Task goal> Only an exact, line-for-line copy of the data will serve as the answer.

Data provided>
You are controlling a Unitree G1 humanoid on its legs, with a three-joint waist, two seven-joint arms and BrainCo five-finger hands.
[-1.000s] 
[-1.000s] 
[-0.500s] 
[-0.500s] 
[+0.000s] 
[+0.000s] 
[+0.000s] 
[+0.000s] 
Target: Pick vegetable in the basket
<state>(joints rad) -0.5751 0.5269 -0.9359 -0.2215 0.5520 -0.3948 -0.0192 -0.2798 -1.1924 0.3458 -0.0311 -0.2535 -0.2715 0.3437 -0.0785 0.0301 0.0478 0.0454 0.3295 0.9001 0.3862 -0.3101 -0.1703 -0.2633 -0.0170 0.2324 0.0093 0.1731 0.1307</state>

Task response>
You are controlling a Unitree G1 humanoid on its legs, with a three-joint waist, two seven-joint arms and BrainCo five-finger hands.
[-1.000s] 
[-1.000s] 
[-0.500s] 
[-0.500s] 
[+0.000s] 
[+0.000s] 
[+0.000s] 
[+0.000s] 
Target: Pick vegetable in the basket
<state>(joints rad) -0.5751 0.5269 -0.9359 -0.2215 0.5520 -0.3948 -0.0192 -0.2798 -1.1924 0.3458 -0.0311 -0.2535 -0.2715 0.3437 -0.0785 0.0301 0.0478 0.0454 0.3295 0.9001 0.3862 -0.3101 -0.1703 -0.2633 -0.0170 0.2324 0.0093 0.1731 0.1307</state>

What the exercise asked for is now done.